Being close to the ocean has - naturally - been etched in the country’s DNA. Now, one development wants thousands to, literally, live on it.
Maldives Floating City, which remains presently still a concept project, promises within just a few years to house 15,000 people on floating concrete modules that connect like Lego blocks in a lagoon close to Male.
It might look like science fiction: A colourful spiral design of thousands of homes alongside sandy roads and palm trees, powered by renewable energy and a modern sewage system. But the company behind it is adamant that the technology will work and that it is both commercially and environmentally viable.
“Land reclamation is not done for fun. It is an absolute necessity in this moment, because you can't tell the people that you can't expand. So that has been very difficult to manage,” said Ibrahim Riyaz, the director of the project, which is a Dutch Docklands development.
“The curiosity is there from the people if there is another way of doing it, but still we haven't demonstrated it yet. So we believe that this project is going to actually bring that to the people. Seeing is believing here.
“From all kinds of studies we have done, this is cheaper than reclamation. And then of course, remember that the impact is less,” he said.
The moored housing modules are designed to move up and down with the tide, giving flexibility in the event of storm events, and future proofing against sea level rise.
The project plans to release prototype housing this year. There are grander designs to build floating airports, golf courses and harbours around the world, if the enterprise proves to be a success.
Living so close to the water is natural for Maldivians, Riyaz argued, and this project will turn back the clock to a way of traditional living, combined with modern, low impact environmental innovation.
“Every house is waterfront, every house has a backyard and every house has a terrace. It's a life we have been used to until very recently,” he said.
“So we think we can take us back to the time of how we used to live, instead of currently being like birds in concrete jungles.”
“IT’S OUR BLOODLINE”
Re-establishing Maldivians’ connection to the sea is central to Shaaziya Saeed’s life. As a surfer, conservationist and dive instructor, she spends more time in the water than most people.
She has watched first hand over many years how the country’s precious underwater resources have been undermined, mostly by man.
The organisation she co-founded - Save Our Waves - is dedicated to protecting surf breaks around the country’s islands. Many are threatened or have disappeared due to development projects, resort building and land reclamation.

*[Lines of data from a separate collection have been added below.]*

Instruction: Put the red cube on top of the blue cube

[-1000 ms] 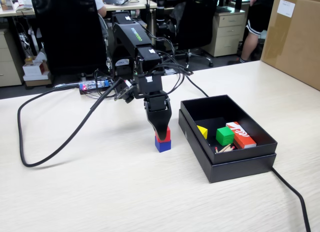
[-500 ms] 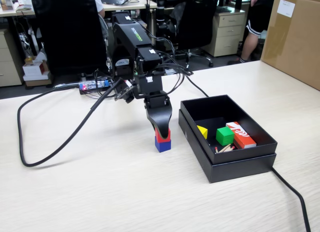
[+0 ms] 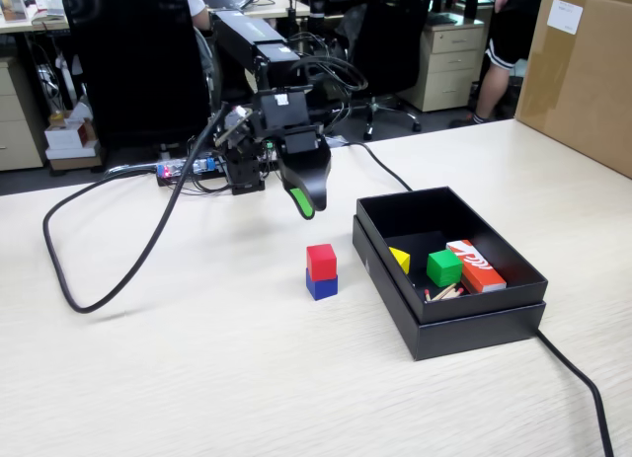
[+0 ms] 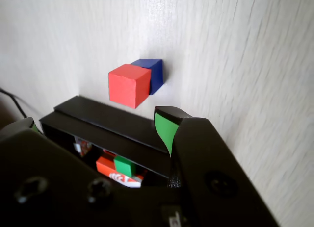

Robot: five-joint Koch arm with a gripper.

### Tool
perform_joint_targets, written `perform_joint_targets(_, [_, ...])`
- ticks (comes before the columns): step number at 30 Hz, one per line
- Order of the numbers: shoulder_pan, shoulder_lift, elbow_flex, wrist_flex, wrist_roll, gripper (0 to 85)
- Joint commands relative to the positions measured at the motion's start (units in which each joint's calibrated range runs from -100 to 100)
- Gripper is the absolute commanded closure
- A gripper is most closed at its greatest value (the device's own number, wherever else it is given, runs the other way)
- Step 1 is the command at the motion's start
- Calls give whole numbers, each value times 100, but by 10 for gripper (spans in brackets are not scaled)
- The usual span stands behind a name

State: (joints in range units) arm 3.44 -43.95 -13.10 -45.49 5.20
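Observation:
The red cube (image 3: 321, 261) rests on top of the blue cube (image 3: 322, 286) on the pale wooden table, just left of the black box in the fixed view. In the wrist view the red cube (image 4: 128, 85) covers most of the blue cube (image 4: 154, 74). My gripper (image 3: 297, 192) hangs in the air above and behind the stack, apart from it. In the wrist view the gripper (image 4: 95, 125) is open and empty, its green-padded fingers (image 4: 164, 130) spread wide.
An open black box (image 3: 449, 314) stands right of the stack and holds a green cube (image 3: 443, 267), a yellow wedge (image 3: 400, 259), an orange-red printed box (image 3: 475, 265) and thin sticks. A black cable (image 3: 104, 297) loops at left, another runs off front right. A cardboard box (image 3: 583, 72) stands at back right.

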Motion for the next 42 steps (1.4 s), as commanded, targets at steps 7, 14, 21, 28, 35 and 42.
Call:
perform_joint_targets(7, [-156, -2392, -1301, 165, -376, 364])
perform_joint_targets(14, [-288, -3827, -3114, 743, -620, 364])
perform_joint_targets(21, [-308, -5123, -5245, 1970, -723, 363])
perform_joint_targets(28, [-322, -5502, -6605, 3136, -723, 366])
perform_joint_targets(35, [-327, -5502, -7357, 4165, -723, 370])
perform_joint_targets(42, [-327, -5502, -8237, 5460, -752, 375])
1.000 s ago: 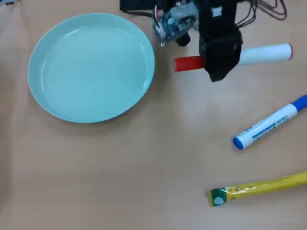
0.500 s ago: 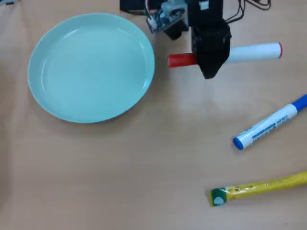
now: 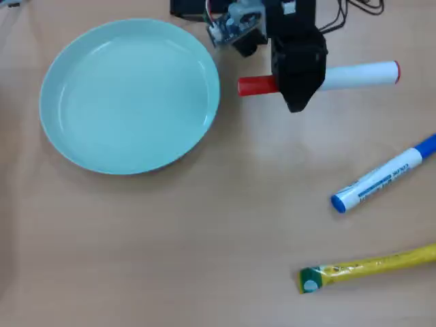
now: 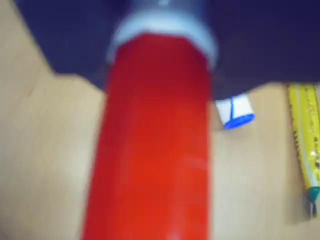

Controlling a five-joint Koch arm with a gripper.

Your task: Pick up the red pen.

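Note:
The red pen (image 3: 361,73) lies across the table at the top right of the overhead view, red cap to the left, white barrel to the right with a thin red ring at its end. My black gripper (image 3: 296,88) sits over the pen's middle, jaws closed around it. In the wrist view the red cap (image 4: 155,150) fills the centre, very close and blurred. The dark jaws stand on both sides of it at the top, around the gripper (image 4: 162,30). I cannot tell whether the pen is off the table.
A pale green plate (image 3: 129,95) stands at the left. A white marker with a blue cap (image 3: 381,178) (image 4: 235,112) lies at the right. Below it lies a yellow tube with a green end (image 3: 368,268) (image 4: 306,145). The arm's base and cables are at the top edge.

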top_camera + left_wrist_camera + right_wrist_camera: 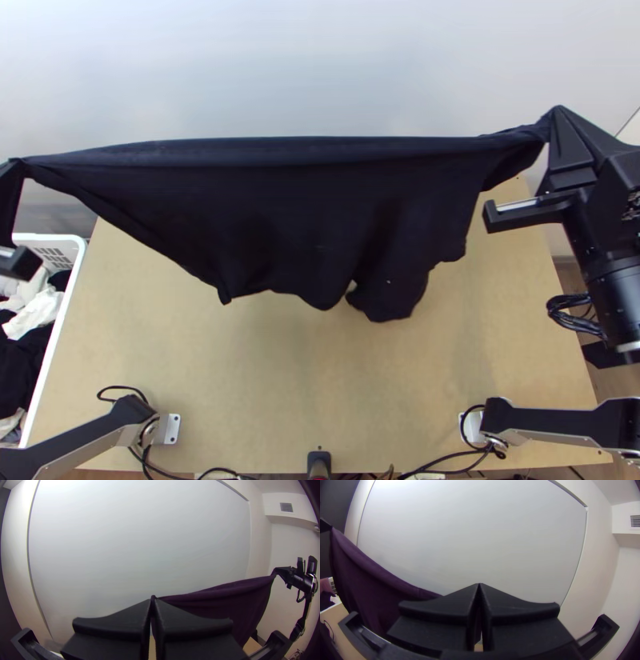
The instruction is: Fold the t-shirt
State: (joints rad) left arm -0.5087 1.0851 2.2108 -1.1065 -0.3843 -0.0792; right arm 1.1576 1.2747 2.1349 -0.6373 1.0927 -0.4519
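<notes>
T-shirt: the dark t-shirt [304,208] hangs in the air over the surface [280,384], stretched between the two claws and unfolded only in part, with creases and gathered cloth near both held ends.
Long axis: runs crosswise, from the left arm's side to the right arm's side; in the top view the taut upper edge is nearly straight.
Direction: the loose cloth drops from that edge, its uneven lower edge facing the arms' bases in the top view, with a pointed corner toward the left side and rounded lobes nearer the middle and right. I cannot tell whether it touches the surface.
Left claw: the left claw [16,163] is closed on one end of the t-shirt; in its wrist view the fingers [133,611] meet at the tips with cloth between them.
Right claw: the right claw [552,118] is closed on the opposite end, where the cloth bunches at its tips.
Basket: a white basket [78,252] stands beside the surface on the left arm's side, holding white clothes [38,312] and dark clothes [20,368].
Background: a large pale panel [140,540] stands beyond the t-shirt.
</notes>
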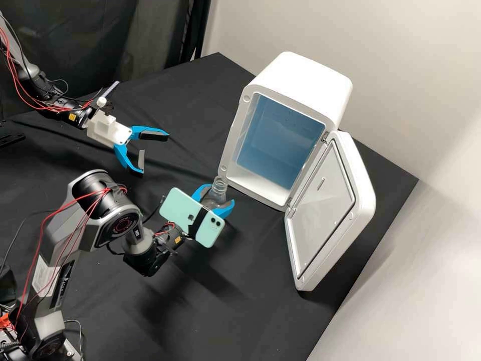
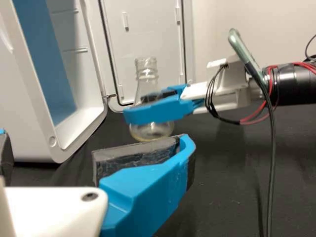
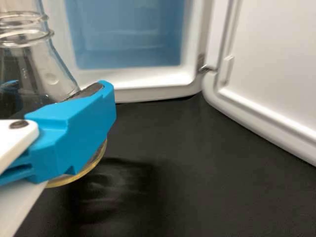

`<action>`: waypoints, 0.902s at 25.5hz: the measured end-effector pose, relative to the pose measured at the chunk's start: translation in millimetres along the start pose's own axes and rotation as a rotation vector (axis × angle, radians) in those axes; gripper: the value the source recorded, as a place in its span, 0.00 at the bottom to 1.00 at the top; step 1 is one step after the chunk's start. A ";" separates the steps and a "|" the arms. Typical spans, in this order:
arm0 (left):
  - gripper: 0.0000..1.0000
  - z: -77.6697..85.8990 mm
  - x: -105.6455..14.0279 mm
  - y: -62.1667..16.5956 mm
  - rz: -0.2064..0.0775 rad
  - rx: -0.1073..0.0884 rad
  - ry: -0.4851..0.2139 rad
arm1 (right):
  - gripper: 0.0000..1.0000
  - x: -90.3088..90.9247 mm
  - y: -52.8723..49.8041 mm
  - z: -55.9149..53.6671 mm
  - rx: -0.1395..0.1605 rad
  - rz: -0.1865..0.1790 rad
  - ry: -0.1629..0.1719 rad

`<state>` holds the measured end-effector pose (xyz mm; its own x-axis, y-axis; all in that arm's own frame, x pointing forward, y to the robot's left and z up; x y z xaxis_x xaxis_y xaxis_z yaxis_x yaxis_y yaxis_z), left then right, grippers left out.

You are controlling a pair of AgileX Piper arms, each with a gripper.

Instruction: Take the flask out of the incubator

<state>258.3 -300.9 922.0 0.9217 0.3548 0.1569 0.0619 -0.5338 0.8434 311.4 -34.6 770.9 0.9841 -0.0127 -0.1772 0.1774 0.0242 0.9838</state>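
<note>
Black bench (image 1: 240, 301) spreads wide across the scene, matte and dark, its surface lightly creased like cloth. Its far corner juts toward a plain white wall (image 1: 401, 50). Back left, a dark curtain (image 1: 75, 40) hangs in loose folds, and just beside it stand black upright posts (image 1: 193, 30), right where the curtain meets the wall. Past the bench's near right edge lies a pale surface (image 1: 431, 281), wall or floor, hard to call, with a soft grey shadow (image 1: 386, 260) falling across it alongside the bench.

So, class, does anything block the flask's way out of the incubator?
Nothing visible does. The flask, held by the right gripper, is already outside the incubator, beside its open door.
</note>
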 end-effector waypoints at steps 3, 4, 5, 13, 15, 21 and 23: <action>1.00 0.0 0.0 0.0 0.000 0.005 0.000 | 0.00 -6.8 -13.0 -2.6 0.001 -0.052 0.000; 1.00 0.0 0.0 0.0 0.000 0.007 0.000 | 0.00 -9.2 -17.5 -3.9 0.000 -0.071 0.003; 1.00 0.0 0.0 0.0 0.000 0.007 0.000 | 0.00 -10.3 -19.7 -4.6 -0.002 -0.082 0.006; 1.00 1.3 0.1 0.4 0.001 0.008 -0.004 | 0.00 -11.3 -29.6 -10.8 -0.009 -0.122 0.030; 1.00 1.3 -0.2 -0.1 0.000 0.008 -0.004 | 0.00 -10.6 -35.3 -10.9 -0.006 -0.138 0.027; 1.00 2.1 -2.6 -1.3 -0.002 0.005 -0.005 | 0.00 -5.8 -57.9 -11.2 -0.023 -0.163 0.037; 1.00 2.3 -2.8 -0.5 0.002 0.006 -0.006 | 0.00 -3.7 -62.6 -11.8 -0.029 -0.161 0.045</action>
<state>256.6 -303.4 920.0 0.9240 0.3492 0.1556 0.0623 -0.5391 0.8399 296.8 -24.2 709.6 0.9421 0.0263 -0.3342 0.3325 0.0540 0.9416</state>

The mission is not to simply save the sport, but to remind people about the importance of the marine ecosystem.
“The waves break on top of the reef and it stops the erosion on the islands. But if there is a man made development or land reclamation or anything happening, this natural thing to protect the island is gone. Very soon, the corals will be dying,” she said.
“Because of global warming, the waves will get a little bit higher when it is high tide. So these kinds of things are getting more frequent when we play with our natural environment.”
She spends her days teaching young children how to surf. The seas may be rising and the warnings might be grim - that the waves will one day swallow these islands - but she wants them to engage with the natural world and fight for it.
“Maybe some people are scared of the ocean because of what they have heard from the TV. But still, they are somehow connected to the ocean. We all breathe the oxygen from the ocean. So it's all connected. It's our bloodline.”
Sea level rise is already a live reality in the Maldives. It will be an existential threat to the young generation who will contend with the decisions made today.
All the protections provided by nature and human engineering may still not be enough if the world does not take the necessary urgent action to fight climate change.